Macroscope | The BOJ experiments at the wrong time
The Bank of Japan has entered a new phase that amounts to using instruments of direct monetary control, thereby violating the policy recommendations that advanced countries have repeatedly made to emerging economies

On Wednesday, the once-conservative Bank of Japan delivered an uncharacteristic policy surprise with its plan to target certain interest rates. I suspect that, at this stage, the central bank would have been much better off sticking to something closer to its traditional caution.
Historically, the Bank of Japan hasn’t been at the forefront of experimental monetary policy. This was the case under Masaaki Shirakawa, the prior governor, who resisted being pulled into aggressive innovation and instead tried to shift the burden to other policy-makers with tools better suited to the tasks at hand.
All this changed in March 2013 when Haruhiko Kuroda, the former president of the Asian Development Bank, replaced Shirakawa. Labouring in the shadow of two “lost decades” of growth, worried about the risk of deepening deflation and emboldened by the political popularity of Prime Minister Shinzo Abe, Kuroda has embarked on a programme of aggressive policy innovations. Unfortunately, the results have fallen short of expectations.

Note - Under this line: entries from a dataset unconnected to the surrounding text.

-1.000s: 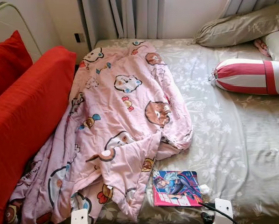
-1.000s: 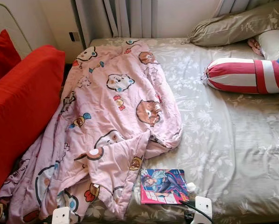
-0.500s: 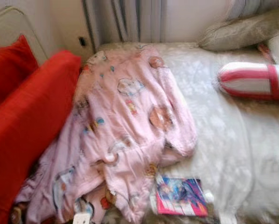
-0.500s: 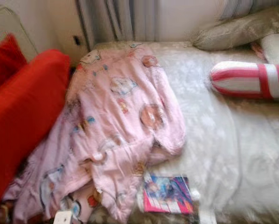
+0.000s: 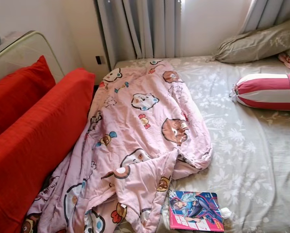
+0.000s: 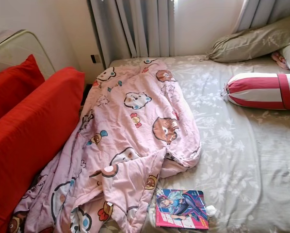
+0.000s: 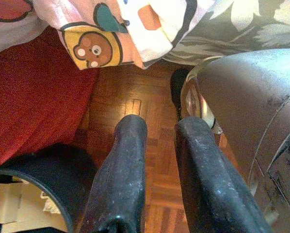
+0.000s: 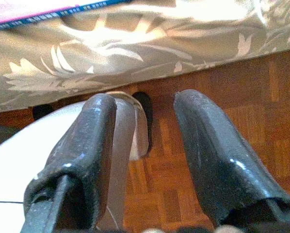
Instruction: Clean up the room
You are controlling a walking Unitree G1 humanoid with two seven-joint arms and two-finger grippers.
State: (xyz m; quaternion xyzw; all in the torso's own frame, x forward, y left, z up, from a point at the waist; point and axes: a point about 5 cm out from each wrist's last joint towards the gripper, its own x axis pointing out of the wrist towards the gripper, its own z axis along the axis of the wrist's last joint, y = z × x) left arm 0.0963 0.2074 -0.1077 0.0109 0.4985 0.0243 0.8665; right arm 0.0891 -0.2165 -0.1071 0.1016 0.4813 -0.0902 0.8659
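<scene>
Looking down from my head camera, I see a bed [image 5: 261, 160] with a grey-green floral sheet, and a pink cartoon-print blanket [image 5: 140, 141] lies crumpled along its left side, its lower end spilling over the near edge. Just beside the blanket's lower corner, at the near edge of the bed, lies a comic book [image 5: 195, 217] with a bright pink and blue cover, face up. A red and white striped bolster [image 5: 266, 91] rests on the far right of the bed, well apart from the blanket, and a grey-green pillow [image 5: 259, 42] sits behind it against the wall. Grey curtains [image 5: 140, 26] hang at the head of the bed. To my left, a red sofa [image 5: 33, 145] stands alongside the bed, touching the blanket's edge, with a red cushion [image 5: 16, 94] leaning on it. My left gripper [image 7: 152, 131] hangs low over the parquet floor [image 7: 135, 111], its 2 black fingers [image 7: 123, 165] held a narrow gap apart with nothing between them; the blanket's hem and the sofa's red fabric lie beyond it, and a black round bin [image 7: 33, 194] with paper scraps sits near it. My right gripper [image 8: 145, 126] also hangs over the wood floor by the bed's draped sheet, its 2 fingers [image 8: 208, 145] spread wider and holding nothing.
</scene>
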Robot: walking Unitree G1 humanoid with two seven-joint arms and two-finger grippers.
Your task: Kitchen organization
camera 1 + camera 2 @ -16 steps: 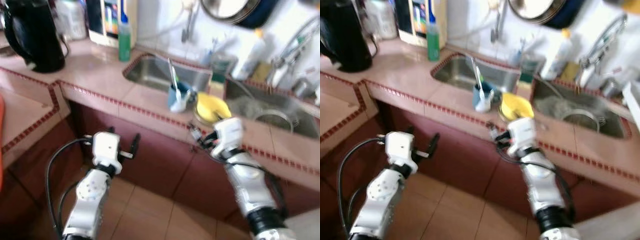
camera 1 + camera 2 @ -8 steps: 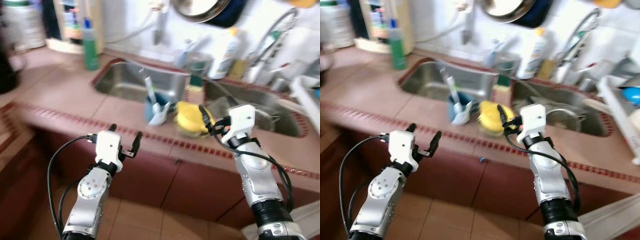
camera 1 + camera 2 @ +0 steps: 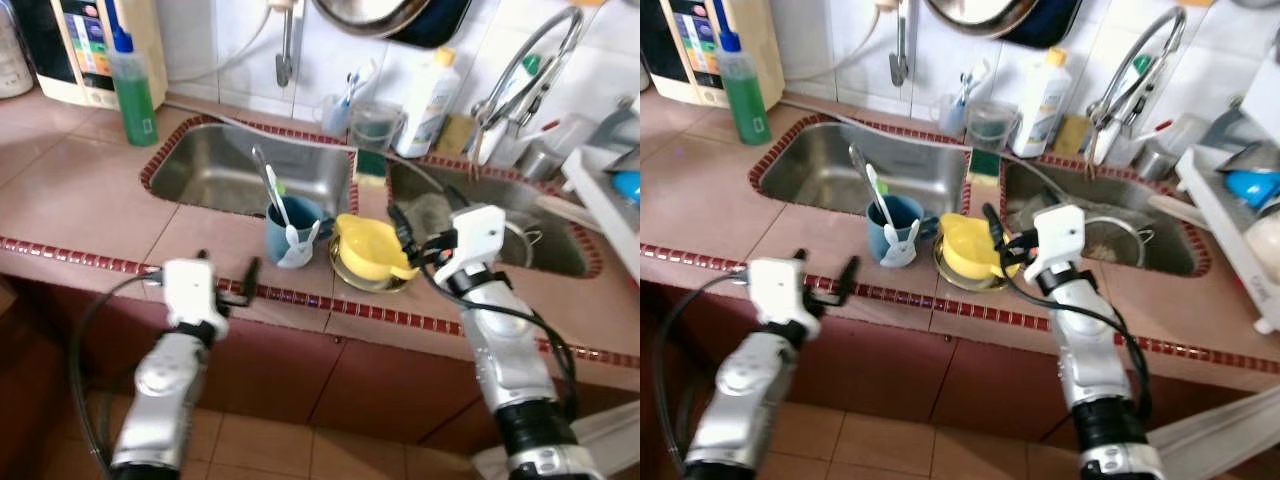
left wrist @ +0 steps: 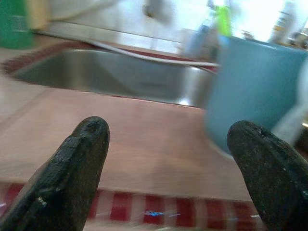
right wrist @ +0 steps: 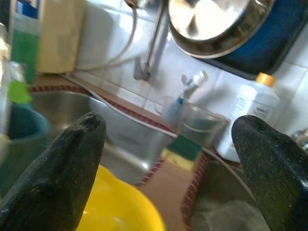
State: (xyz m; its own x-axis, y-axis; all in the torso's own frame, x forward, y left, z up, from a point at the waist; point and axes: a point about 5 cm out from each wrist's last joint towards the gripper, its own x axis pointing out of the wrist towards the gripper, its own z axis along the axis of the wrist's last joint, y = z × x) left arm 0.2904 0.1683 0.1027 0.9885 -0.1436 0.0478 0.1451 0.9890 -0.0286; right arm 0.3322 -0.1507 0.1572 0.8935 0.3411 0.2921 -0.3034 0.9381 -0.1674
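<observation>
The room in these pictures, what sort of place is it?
Most likely a home kitchen: a tiled counter with a double steel sink, a tap, and a dish soap bottle.

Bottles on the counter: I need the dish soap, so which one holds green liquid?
The clear bottle with green liquid and blue cap at the far left; the white plastic bottle with yellow cap stands by the tap.

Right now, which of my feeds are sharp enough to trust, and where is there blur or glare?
Head views: mostly sharp; blue mug and yellow bowl read clearly, left gripper slightly smeared. Left wrist view: soft throughout, the mug blurred, washed-out brightness at the back. Right wrist view: hanging pan glares, bowl edge out of focus.
</observation>
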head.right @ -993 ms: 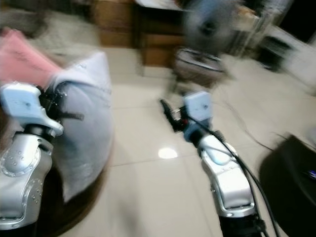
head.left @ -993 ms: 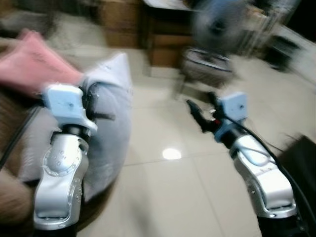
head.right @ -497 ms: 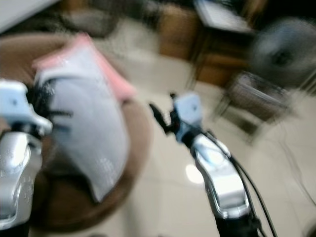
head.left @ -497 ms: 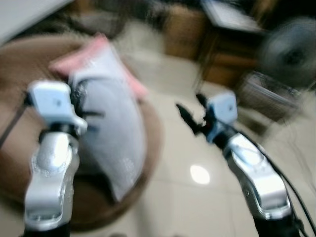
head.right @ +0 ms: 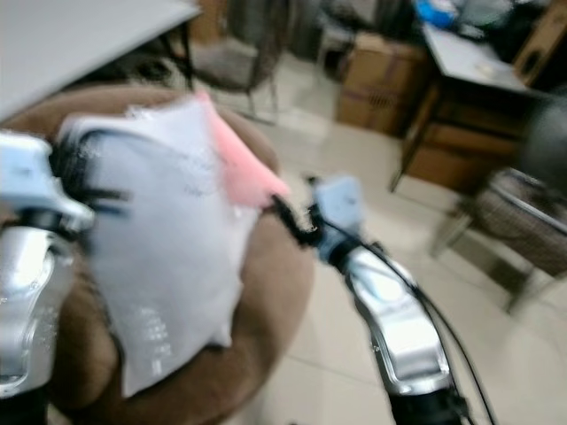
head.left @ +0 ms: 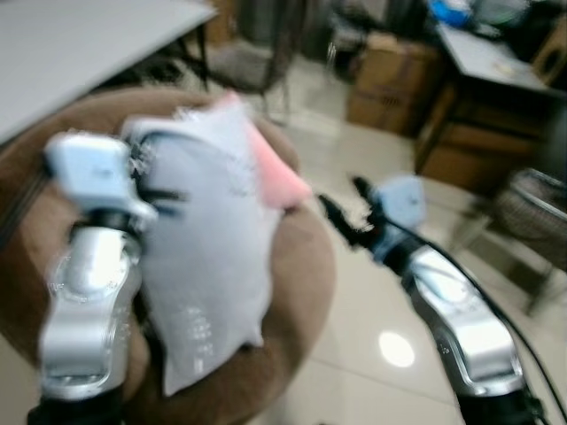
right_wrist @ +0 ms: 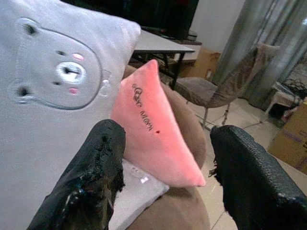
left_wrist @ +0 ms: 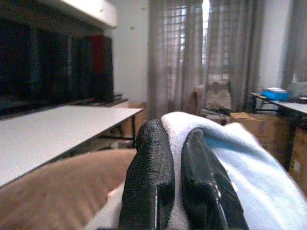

Rather than stepping back while completing a full assessment of the effectiveness of its earlier policy initiatives, the central bank went even further this week. Its new measures include committing to a specific interest-rate level for the 10-year government bond. In the process, it is doing the once-unlikely, if not unthinkable: using instruments of direct monetary control, thereby violating the policy recommendations that advanced countries have repeatedly made to emerging economies.
To its credit, the BOJ has demonstrated that its tool set isn’t empty. But this isn’t the key question. Rather, it is whether the central bank can regain policy effectiveness. And here, the initial signs are far from encouraging.